I would get a thermometer and see how cold it is getting in there. I would get them in a garage or something that insures dryness and no wind.

I will give one warning, from something you said above, not that it is my business. "they don't like their inside kennel much at all". Well, there will be a lot of things that they probably won't like unless you are the one in charge. Two puppies at the same time (assuming littermates too) is extremely difficult. If you are not very careful and thorough to separate and give individual training time, they will quickly discover (probably already are starting to) that it is way more fun playing with each other and doing their own thing than listening to you.

Best of luck.


----------



## xxxxxxBirdDogger (Mar 7, 2008)

When I go outside and it feels "butt cold", my dogs sleep in the garage in plastic airline crates lined with blankets. It has been in the butt cold range the past few nights for sure.

Butt Cold = When you go outside in your coat and still freeze your butt off, it's butt cold. 

The dog's coat is not quite as good as your own. Think of it that way.


----------



## Kevin D (Sep 15, 2007)

I've had between 4 and 7 hounds for the last 30 years, and bringing the stinking beasts in the house was never an option regardless of the outside temperature. Here is what I do however to make them comfortable. I make sure their dog house is stuffed full of straw and has a rubber flap over the door. I also feed a quality food and up their proportions as the temperatures drop.

Your pups will be fine where you have them ajwildcat, they'll huddle together and be as warm as toast.


----------



## BigMac (Feb 12, 2012)

There are as many opinions on this as there are dogs. I have a lab as well & she dose get to sleep in the hose when it is cold out.

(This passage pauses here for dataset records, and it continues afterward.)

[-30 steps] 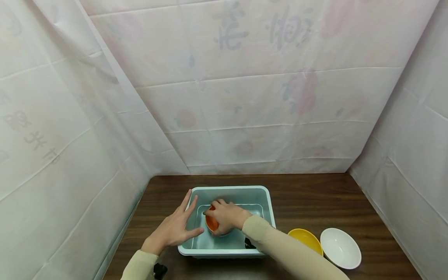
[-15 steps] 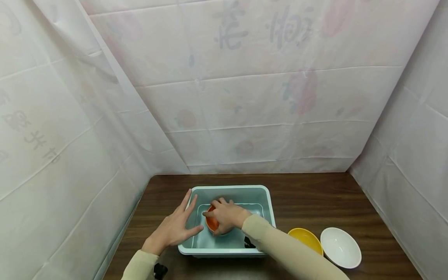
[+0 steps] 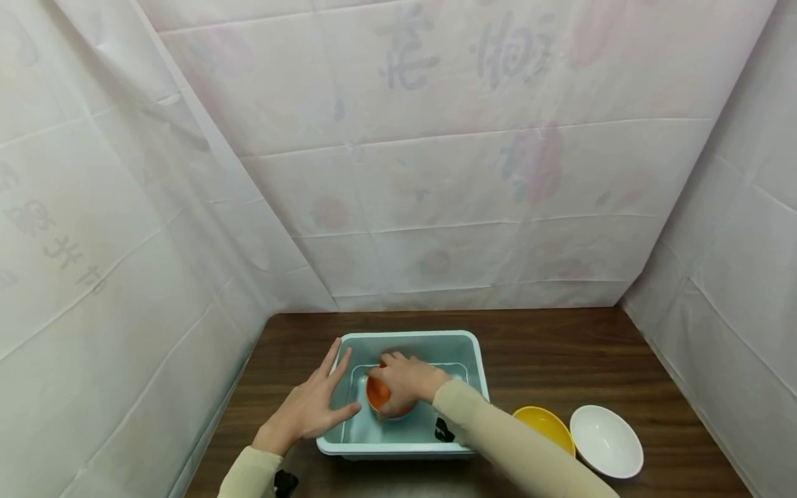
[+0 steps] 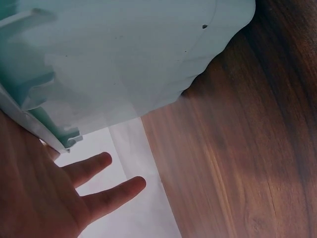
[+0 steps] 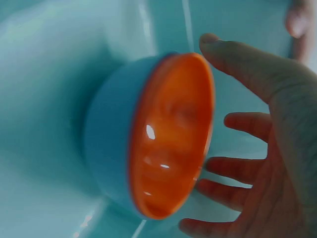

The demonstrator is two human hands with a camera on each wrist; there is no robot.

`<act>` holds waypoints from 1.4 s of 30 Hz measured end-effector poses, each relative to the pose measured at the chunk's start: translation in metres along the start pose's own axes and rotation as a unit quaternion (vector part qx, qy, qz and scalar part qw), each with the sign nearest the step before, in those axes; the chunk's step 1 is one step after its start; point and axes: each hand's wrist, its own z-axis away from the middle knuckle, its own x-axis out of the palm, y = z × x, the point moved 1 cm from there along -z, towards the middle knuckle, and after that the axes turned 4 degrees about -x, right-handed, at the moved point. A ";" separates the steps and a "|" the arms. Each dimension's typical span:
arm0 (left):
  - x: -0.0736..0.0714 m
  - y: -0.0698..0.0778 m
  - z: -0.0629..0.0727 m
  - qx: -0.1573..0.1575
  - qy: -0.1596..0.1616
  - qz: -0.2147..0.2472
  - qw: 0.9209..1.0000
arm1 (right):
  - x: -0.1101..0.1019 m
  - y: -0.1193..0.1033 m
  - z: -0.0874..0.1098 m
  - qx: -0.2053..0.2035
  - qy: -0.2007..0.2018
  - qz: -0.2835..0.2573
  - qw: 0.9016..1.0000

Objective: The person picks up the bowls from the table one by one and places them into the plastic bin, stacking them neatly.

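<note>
A bowl (image 3: 376, 394), orange inside and blue outside, sits in a pale blue-green plastic basin (image 3: 411, 447). My right hand (image 3: 407, 384) is over the bowl, partly covering it in the head view. In the right wrist view the fingers are spread, with the thumb tip by the bowl's orange rim (image 5: 210, 99); whether it touches is hard to tell. My left hand (image 3: 311, 404) is at the basin's left side, fingers straight and spread. Up close, the left wrist view shows that hand beside the basin's outer wall (image 4: 124, 64).
To the right of the basin, a yellow bowl (image 3: 543, 425) and a white bowl (image 3: 606, 443) stand side by side on the dark wooden table (image 3: 548, 353). The right forearm partly covers the yellow one. White sheets (image 3: 467, 187) hang behind and at both sides.
My right hand's fingers have shifted slightly on or over the orange-lined bowl, uncovering a bit more of its inside. The left hand stays at the basin's side.
</note>
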 end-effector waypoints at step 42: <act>0.000 0.002 -0.001 -0.004 0.000 0.010 1.000 | -0.068 0.049 0.126 0.033 0.180 -0.192 0.964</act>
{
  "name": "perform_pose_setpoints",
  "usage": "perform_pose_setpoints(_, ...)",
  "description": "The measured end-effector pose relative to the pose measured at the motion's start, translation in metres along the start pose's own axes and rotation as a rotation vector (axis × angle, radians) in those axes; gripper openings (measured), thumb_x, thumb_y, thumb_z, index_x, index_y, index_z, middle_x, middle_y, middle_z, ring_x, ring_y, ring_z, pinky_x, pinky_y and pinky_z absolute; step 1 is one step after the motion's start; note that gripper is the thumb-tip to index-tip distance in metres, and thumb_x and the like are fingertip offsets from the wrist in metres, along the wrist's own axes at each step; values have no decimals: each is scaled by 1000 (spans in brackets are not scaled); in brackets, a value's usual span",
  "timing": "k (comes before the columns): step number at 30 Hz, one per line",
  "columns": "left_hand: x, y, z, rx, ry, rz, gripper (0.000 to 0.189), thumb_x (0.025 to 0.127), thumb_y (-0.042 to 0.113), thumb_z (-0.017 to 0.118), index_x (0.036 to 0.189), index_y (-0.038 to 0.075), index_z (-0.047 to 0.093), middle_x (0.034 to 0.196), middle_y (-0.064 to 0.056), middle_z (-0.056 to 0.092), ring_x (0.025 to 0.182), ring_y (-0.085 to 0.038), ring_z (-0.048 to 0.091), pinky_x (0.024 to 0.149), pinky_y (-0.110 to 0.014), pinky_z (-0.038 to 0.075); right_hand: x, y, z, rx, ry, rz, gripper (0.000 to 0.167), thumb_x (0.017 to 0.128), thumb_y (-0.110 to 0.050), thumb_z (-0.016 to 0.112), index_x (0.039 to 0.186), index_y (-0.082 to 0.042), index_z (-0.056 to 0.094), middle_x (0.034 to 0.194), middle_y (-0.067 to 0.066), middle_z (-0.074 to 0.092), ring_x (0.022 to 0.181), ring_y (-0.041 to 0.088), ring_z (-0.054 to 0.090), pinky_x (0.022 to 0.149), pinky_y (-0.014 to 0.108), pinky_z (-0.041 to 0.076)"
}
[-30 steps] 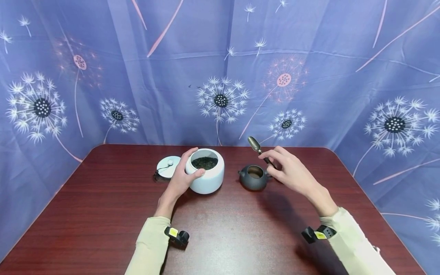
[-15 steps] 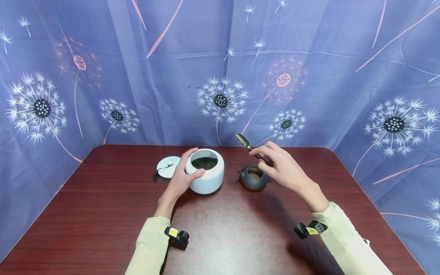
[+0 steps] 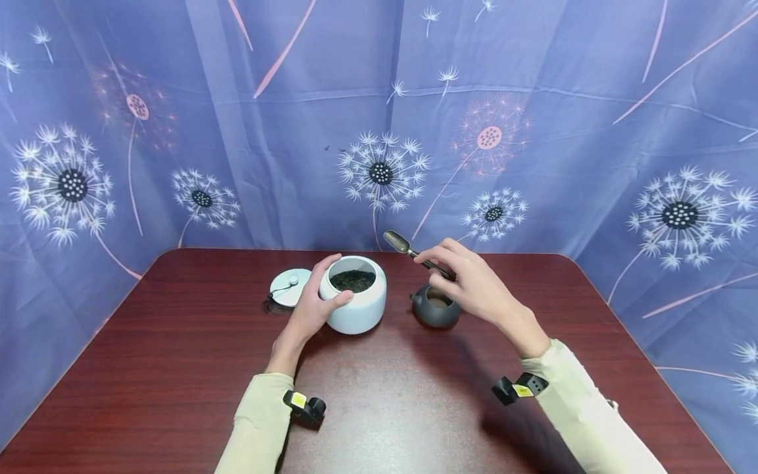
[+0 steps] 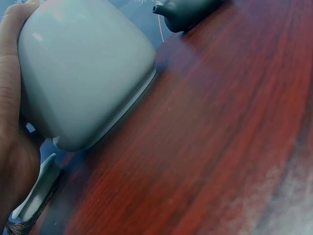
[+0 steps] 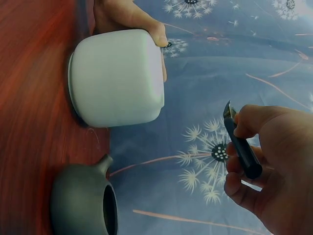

I have had some tell me this is a diservise to the dog if you then take them hunting in the cold as you are giving them a temp. shock. I had my lab with a pro. trainer & he told me anything 15 or below is time to bring them in. So that is what I do.


----------



## hossblur (Jun 15, 2011)

When I was a younger guy I had the worlds toughest dog and he never came in, like I said I was tough, he was tough yada, yada. As I have gotten older(not really any smarter) I have discovered no one really was impressed with our toughness, so I started a single digit rule. That tough old dog really was tough, temperature never really seemed to affect him, and he never really did like being inside, but I kind of doubt it had anything to do with me, and a lot to do with him. Now, I am doing a 180, and pretty soon Sprig Kennels is gonna give me a call and our new pup will be coming home, and I want this dog to be more of the family. I bet this one will be tough as well. Lets face it, Labs are pretty much the perfect dog for sportsmen, temp doesn't affect them, weather doesn't affect them, and they are smart as hell. My bet is your wife is more worried about the temp affecting their cuteness :lol: I put a pup with my old lab, thinking that the pup would pick up the good things my old lab did, it didn't work out. The pup became lazy, was a follower. Perhaps he may have been anyway, but two dogs at once like your doing is going to take a special effort to not end up with one superstar and one meathead.


----------



## Kevin D (Sep 15, 2007)

hossblur said:


> .......but two dogs at once like your doing is going to take a special effort to not end up with one superstar and one meathead.


true dat.


----------



## Steve Shaver (Mar 9, 2008)

Kevin D said:


> hossblur said:
> 
> 
> > .......but two dogs at once like your doing is going to take a special effort to not end up with one superstar and one meathead.
> ...


Or 2 meatheads.

Look into hound heaters. Basically they are just a light bulb. My runs are on the side of a shed with dog doors going inside. On the inside the dog houses are all con-joined but seperated with wire screens. All totaled they are 2 ft x 2 ft x 20 ft long and all insulated. I have two of the hound heaters in them. I also have a remote temp sensor in the dog house and the reciever projects the temp on the cieling in my bedroom at night. My dogs are indoor out door dogs. On Thursday evening the dogs were in the house with me until bed time. I checked the temp inside and out. Outdoor temp at 10:30 was 10 degrees. Inside the dog house was 44 with the two heaters on. I put the 3 dogs in there and went to bed. An hour later the temp was up to 58 in the dog house so the dogs heat added as much as the heaters did. Got down to 4 degrees that night but dogs stayed at 56.
Bottom line is you need a well insulated dog house with a dog door to keep out the draft. I just cant leave my guys out in the cold to fend for themselves. I live in Cache Valley and it gets F^&%&^%&^%$ cold here


----------



## tman308 (Oct 13, 2012)

I'm with kevind my hounds have thrived in-40 weather while living in Northern mt basically follow same guidelines straw filled houses rubber flap and extra food from nov-mar.


----------